Task item: The data below holds a line containing "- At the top" and a line containing "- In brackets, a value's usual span"; please quote exactly those two lines and every line between them, and nothing else.

[Dataset records — start]

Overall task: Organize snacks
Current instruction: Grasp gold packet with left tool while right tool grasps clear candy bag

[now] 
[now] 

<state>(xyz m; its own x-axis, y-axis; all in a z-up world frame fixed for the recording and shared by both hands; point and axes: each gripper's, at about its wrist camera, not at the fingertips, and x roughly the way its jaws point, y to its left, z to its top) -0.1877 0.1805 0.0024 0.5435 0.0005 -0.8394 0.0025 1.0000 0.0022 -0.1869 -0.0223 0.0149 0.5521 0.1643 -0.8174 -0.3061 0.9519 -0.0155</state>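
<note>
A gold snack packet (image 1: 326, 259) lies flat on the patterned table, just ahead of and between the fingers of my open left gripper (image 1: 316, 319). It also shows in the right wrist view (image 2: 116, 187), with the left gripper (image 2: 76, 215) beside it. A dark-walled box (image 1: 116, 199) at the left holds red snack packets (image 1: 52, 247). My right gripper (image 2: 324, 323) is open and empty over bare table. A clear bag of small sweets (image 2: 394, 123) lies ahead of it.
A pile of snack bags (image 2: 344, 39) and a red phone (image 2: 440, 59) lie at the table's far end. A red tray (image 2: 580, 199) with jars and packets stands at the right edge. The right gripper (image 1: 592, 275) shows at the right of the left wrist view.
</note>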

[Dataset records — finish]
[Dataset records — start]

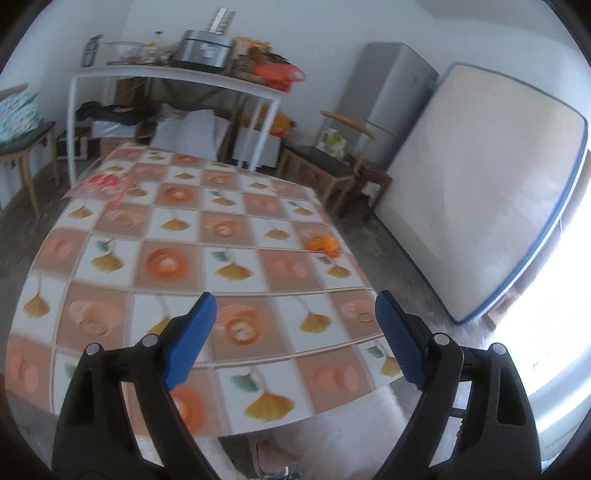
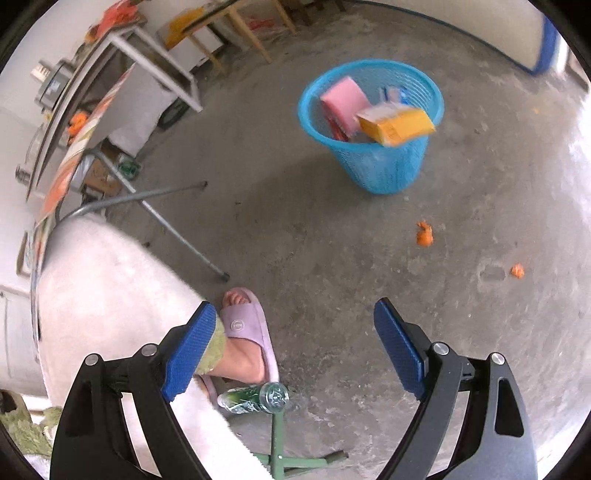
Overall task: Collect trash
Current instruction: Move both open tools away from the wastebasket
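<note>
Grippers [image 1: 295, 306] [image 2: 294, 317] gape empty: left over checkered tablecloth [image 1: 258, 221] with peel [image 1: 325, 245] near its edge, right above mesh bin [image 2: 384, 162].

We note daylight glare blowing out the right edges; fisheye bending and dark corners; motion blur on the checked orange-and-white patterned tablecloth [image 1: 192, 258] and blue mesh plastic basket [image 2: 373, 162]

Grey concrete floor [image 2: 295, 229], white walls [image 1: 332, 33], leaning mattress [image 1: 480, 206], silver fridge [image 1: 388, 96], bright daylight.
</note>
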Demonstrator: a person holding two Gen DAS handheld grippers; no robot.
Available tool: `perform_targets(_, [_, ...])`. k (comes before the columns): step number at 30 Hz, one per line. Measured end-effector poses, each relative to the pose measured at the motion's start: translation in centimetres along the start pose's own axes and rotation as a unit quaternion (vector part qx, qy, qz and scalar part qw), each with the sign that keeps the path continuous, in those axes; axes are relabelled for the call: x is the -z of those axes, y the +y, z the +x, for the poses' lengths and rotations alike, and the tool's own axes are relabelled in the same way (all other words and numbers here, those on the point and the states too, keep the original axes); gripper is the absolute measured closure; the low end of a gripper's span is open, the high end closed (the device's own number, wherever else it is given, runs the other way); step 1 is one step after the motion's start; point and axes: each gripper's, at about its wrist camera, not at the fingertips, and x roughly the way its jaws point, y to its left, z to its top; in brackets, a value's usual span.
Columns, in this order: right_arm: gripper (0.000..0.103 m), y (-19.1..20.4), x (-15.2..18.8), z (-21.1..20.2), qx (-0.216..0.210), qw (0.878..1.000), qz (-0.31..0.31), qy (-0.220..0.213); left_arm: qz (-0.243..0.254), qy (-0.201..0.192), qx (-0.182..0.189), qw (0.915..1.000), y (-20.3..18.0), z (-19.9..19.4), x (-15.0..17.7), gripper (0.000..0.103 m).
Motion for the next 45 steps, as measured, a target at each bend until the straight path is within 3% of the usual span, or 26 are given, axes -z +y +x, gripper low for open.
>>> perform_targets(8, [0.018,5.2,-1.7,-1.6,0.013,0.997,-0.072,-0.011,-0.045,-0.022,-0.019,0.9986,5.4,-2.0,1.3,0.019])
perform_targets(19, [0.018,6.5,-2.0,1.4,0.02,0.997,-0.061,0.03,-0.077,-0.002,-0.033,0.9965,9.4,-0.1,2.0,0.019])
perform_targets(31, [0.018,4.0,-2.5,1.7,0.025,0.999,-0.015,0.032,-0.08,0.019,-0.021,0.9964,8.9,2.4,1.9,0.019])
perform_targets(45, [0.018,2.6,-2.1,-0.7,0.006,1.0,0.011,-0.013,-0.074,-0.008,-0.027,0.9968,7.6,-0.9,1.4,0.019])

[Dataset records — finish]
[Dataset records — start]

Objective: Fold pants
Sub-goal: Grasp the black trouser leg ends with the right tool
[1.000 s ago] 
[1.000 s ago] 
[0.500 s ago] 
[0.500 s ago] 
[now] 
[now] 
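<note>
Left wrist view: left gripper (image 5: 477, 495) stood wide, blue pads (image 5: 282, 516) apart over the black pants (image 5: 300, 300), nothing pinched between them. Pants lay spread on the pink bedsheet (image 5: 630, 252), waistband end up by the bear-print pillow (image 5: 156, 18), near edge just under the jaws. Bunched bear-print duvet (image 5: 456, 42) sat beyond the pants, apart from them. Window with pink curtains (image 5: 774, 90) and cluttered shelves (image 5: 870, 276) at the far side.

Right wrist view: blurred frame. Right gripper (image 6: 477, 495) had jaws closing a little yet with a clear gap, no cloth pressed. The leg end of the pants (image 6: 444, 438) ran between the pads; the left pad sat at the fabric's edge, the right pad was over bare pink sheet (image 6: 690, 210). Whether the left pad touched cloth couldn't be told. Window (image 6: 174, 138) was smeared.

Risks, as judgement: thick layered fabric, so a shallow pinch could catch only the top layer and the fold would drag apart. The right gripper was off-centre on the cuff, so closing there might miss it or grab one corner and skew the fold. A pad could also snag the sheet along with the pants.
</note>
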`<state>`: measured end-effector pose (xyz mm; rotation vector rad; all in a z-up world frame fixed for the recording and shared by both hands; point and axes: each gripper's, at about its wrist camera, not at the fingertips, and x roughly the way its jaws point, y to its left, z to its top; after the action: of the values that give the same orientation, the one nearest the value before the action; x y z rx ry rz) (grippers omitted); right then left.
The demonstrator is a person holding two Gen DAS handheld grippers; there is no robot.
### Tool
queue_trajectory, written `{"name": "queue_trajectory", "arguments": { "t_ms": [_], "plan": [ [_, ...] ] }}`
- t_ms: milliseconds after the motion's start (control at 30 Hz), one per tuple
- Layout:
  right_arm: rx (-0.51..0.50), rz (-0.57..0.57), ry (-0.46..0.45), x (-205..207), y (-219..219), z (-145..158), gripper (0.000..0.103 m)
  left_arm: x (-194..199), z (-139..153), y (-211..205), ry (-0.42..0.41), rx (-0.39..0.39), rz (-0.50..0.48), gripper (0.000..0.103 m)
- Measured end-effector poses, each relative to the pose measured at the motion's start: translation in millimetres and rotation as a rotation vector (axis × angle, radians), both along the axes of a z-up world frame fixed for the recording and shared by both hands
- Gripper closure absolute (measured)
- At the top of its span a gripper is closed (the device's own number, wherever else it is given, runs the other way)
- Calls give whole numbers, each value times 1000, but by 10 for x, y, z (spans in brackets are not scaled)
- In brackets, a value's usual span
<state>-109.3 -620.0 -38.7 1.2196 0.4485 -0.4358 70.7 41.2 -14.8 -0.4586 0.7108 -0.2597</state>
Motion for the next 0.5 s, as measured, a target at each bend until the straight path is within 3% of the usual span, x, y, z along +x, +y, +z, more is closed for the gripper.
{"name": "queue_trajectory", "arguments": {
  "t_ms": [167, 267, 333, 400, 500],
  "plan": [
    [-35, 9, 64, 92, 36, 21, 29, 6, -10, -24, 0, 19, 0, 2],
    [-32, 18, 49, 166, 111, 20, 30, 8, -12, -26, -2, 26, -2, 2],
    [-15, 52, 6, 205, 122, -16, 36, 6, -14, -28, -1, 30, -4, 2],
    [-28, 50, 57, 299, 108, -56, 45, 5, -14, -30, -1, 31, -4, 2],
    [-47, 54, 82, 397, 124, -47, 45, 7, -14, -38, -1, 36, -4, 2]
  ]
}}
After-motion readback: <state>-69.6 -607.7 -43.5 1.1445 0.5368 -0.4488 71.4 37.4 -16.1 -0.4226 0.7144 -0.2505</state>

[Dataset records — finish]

Final answer:
- At the top of its span a gripper is closed (the device's own number, wherever else it is given, runs the other way)
- Calls give whole numbers, each value times 1000, but by 10 for x, y, z (spans in brackets are not scaled)
- In brackets, a value's usual span

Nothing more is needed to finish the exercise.